POSSIBLE_CHARS = "BEPSTVX"

def generate_corrupted_string(grammar, chars=POSSIBLE_CHARS):
    good_string = generate_string(grammar)
    index = np.random.randint(len(good_string))
    good_char = good_string[index]
    bad_char = np.random.choice(sorted(set(chars) - set(good_char)))
    return good_string[:index] + bad_char + good_string[index + 1:]

잘못된 문자열 몇 개를 만들어 보죠:

In [82]:

np.random.seed(42)

for _ in range(25):
    print(generate_corrupted_string(embedded_reber_grammar), end=" ")
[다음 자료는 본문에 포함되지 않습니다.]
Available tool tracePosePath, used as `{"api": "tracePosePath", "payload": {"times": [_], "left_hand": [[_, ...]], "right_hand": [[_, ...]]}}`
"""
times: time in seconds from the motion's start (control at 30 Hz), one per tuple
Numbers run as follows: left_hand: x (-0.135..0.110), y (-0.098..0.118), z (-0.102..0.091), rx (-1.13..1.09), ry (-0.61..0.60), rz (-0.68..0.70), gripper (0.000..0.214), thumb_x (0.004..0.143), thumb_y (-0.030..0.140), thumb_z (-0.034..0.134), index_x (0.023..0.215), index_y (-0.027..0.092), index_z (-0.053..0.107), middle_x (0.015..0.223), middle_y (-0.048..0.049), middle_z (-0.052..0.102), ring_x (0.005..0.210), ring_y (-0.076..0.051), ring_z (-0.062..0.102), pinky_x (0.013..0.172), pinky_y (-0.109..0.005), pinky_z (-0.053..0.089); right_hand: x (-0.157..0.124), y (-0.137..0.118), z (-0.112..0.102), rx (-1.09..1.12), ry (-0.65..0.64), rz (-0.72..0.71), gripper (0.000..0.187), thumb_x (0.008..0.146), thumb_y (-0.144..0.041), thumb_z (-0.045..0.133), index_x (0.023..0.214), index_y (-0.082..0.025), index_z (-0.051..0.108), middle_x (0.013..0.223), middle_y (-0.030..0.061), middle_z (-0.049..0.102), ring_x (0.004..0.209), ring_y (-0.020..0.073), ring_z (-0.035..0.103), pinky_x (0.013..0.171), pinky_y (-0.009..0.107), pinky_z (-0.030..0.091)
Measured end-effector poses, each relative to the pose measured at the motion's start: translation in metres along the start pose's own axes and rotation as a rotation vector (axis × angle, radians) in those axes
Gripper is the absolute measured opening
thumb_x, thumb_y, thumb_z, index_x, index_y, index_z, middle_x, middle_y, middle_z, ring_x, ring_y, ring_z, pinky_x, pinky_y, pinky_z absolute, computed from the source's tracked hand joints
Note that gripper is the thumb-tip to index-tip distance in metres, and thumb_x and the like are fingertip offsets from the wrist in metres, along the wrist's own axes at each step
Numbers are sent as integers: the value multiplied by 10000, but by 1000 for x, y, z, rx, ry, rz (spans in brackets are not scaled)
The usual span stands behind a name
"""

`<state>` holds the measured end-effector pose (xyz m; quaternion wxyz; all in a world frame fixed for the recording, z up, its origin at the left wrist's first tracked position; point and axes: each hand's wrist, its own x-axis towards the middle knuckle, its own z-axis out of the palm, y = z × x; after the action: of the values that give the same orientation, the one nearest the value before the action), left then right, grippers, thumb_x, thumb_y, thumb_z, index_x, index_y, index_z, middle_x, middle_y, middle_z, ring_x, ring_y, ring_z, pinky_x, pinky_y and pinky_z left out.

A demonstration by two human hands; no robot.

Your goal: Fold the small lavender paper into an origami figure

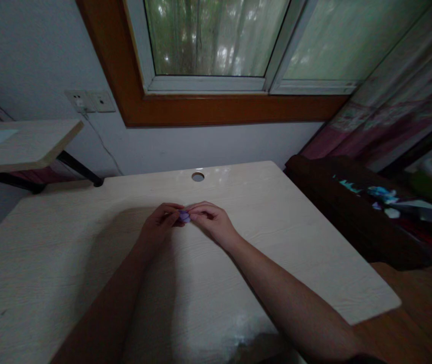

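Note:
Between my two hands, over the middle of the pale desk point(276, 227), is a small purple piece point(184, 216) that looks like folded paper. My left hand point(160, 222) pinches its left side with thumb and fingers. On the right side, the fingertips of my right hand point(214, 221) are closed on the same piece. Fingers cover much of it, so its full shape is hidden.
A round cable hole point(198, 176) is near the desk's back edge. A raised shelf point(45, 146) on black legs stands at the left. Wall sockets point(90, 101) and a cord point(104, 144) are behind. Dark furniture with cluttered items point(386, 197) lies to the right.

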<state>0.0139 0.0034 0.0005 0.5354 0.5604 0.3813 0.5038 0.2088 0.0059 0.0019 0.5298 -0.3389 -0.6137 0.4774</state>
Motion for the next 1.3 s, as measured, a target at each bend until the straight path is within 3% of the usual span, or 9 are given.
{"api": "tracePosePath", "payload": {"times": [0.3, 0.5, 0.57, 0.7, 0.9, 1.07, 1.3], "left_hand": [[-4, 4, 2, 72, -81, 102, 178, 888, 336, 638, 896, 166, 693, 1262, -91, 526, 888, -153, 655, 803, -335, 616], [-7, 4, 3, 123, -100, 149, 148, 899, 292, 624, 877, 156, 678, 1317, -98, 477, 915, -152, 650, 812, -321, 605], [-7, 2, 4, 88, -75, 163, 136, 883, 286, 648, 968, 179, 653, 1330, -91, 479, 905, -147, 653, 781, -312, 604], [-4, -4, 6, 8, -26, 121, 371, 832, 267, 714, 1159, 233, 543, 1342, -87, 522, 898, -133, 662, 776, -288, 583], [-1, -4, 7, 33, 60, 85, 309, 790, 297, 750, 1011, 189, 562, 1174, -75, 639, 843, -131, 672, 791, -290, 560], [1, -8, 4, 81, 10, 83, 222, 791, 328, 743, 872, 175, 605, 981, -55, 686, 806, -144, 664, 761, -283, 549], [2, -12, -2, 210, -14, 57, 235, 759, 354, 766, 892, 192, 659, 899, -38, 701, 828, -174, 664, 790, -304, 542]], "right_hand": [[0, 9, 0, 129, 30, 119, 134, 766, -284, 744, 871, -208, 713, 913, 34, 697, 824, 151, 645, 780, 297, 520], [-2, 11, 1, 94, 20, 114, 117, 776, -242, 713, 880, -197, 684, 854, 19, 659, 726, 123, 610, 669, 251, 490], [-2, 11, 1, 44, 21, 76, 99, 783, -224, 699, 877, -196, 683, 859, 18, 634, 710, 114, 592, 640, 238, 474], [-2, 11, 0, -89, 37, -15, 95, 791, -183, 672, 884, -199, 680, 910, 26, 595, 736, 112, 572, 652, 235, 472], [-3, 15, 2, -119, 27, -32, 141, 805, -172, 629, 941, -204, 650, 926, 29, 581, 778, 122, 588, 669, 237, 489], [-3, 14, 4, -219, 44, -33, 213, 854, -222, 619, 1063, -218, 658, 876, 25, 588, 736, 122, 562, 645, 237, 465], [-2, 3, 3, -368, 30, -88, 151, 866, -203, 613, 957, -219, 733, 797, 15, 550, 690, 121, 530, 619, 242, 435]]}}
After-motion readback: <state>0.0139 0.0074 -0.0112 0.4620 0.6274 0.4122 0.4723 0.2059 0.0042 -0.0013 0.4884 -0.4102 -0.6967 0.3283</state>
BTBPTTTPPXTVPXTTVPSETE BPBTXEEPE BPBPTVVVEPE BPBTSSSSXSETE BPTTXSEPE BTBPVPXTTTTTTEVETE BPBTXXSVEPE BSBPTTVPSETE BPBXVVEPE BEBTXSETE BPBPVPSXPE BTBPVVVETE BPBTSXSETE BPBPTTTPTTTTTVPSEPE BTBTXXTTSTVPSETE BBBTXSETE BPBTPXSEPE BPBPVPXTTTTVPXTVPXVPXTTTVVEVE BTBXXXTVPSETE BEBTSSSSSXXVPXTVVETE BTBXTTVVETE BPBTXSTPE BTBTXXTTTVPSBTE BTBTXSETX BTBTSXSSTE

문자열을 바로 RNN에 주입할 수는 없기 때문에 어떤 식으로든 인코딩해야 합니다. 한 가지 방법은 각 문자를 원-핫 인코딩하는 것입니다. 또 다른 방식은 임베딩을 사용하는 것입니다. 두 번째 방법을 사용해 보겠습니다(문자 개수가 작다면 원-핫 인코딩도 좋은 선택일 것입니다). 임베딩을 위해 각 문자열을 문자 ID의 시퀀스로 바꾸어야 합니다. POSSIBLE_CHARS의 문자열 인덱스를 사용해 이런 작업을 수행하는 함수를 만들어 보겠습니다:

In [83]:

def string_to_ids(s, chars=POSSIBLE_CHARS):
    return [chars.index(c) for c in s]

In [84]:

string_to_ids("BTTTXXVVETE")

Out[84]:

[0, 4, 4, 4, 6, 6, 5, 5, 1, 4, 1]

이제 50%는 올바른 문자열 50%는 잘못된 문자열로 이루어진 데이터셋을 만듭니다:

In [85]:

def generate_dataset(size):
    good_strings = [string_to_ids(generate_string(embedded_reber_grammar))
                    for _ in range(size // 2)]
    bad_strings = [string_to_ids(generate_corrupted_string(embedded_reber_grammar))
                   for _ in range(size - size // 2)]
    all_strings = good_strings + bad_strings
    X = tf.ragged.constant(all_strings, ragged_rank=1)
    y = np.array([[1.] for _ in range(len(good_strings))] +
                 [[0.] for _ in range(len(bad_strings))])
    return X, y

In [86]:

np.random.seed(42)

X_train, y_train = generate_dataset(10000)
X_valid, y_valid = generate_dataset(2000)

첫 번째 훈련 샘플을 확인해 보겠습니다:

In [87]:

X_train[0]

Out[87]:

<tf.Tensor: shape=(22,), dtype=int32, numpy=
array([0, 4, 0, 2, 4, 4, 4, 5, 2, 6, 4, 5, 2, 6, 4, 4, 5, 2, 3, 1, 4, 1],
      dtype=int32)>

어떤 클래스에 속할까요?

In [88]:

y_train[0]

Out[88]:

array([1.])

완벽합니다! 이제 올바른 문자열을 구분할 RNN을 만들 준비가 되었습니다. 간단한 시퀀스 이진 분류기를 만듭니다:

In [89]:

np.random.seed(42)
tf.random.set_seed(42)

embedding_size = 5

model = keras.models.Sequential([
    keras.layers.InputLayer(input_shape=[None], dtype=tf.int32, ragged=True),
    keras.layers.Embedding(input_dim=len(POSSIBLE_CHARS), output_dim=embedding_size),
    keras.layers.GRU(30),
    keras.layers.Dense(1, activation="sigmoid")
])
optimizer = keras.optimizers.SGD(learning_rate=0.02, momentum = 0.95, nesterov=True)
model.compile(loss="binary_crossentropy", optimizer=optimizer, metrics=["accuracy"])
history = model.fit(X_train, y_train, epochs=20, validation_data=(X_valid, y_valid))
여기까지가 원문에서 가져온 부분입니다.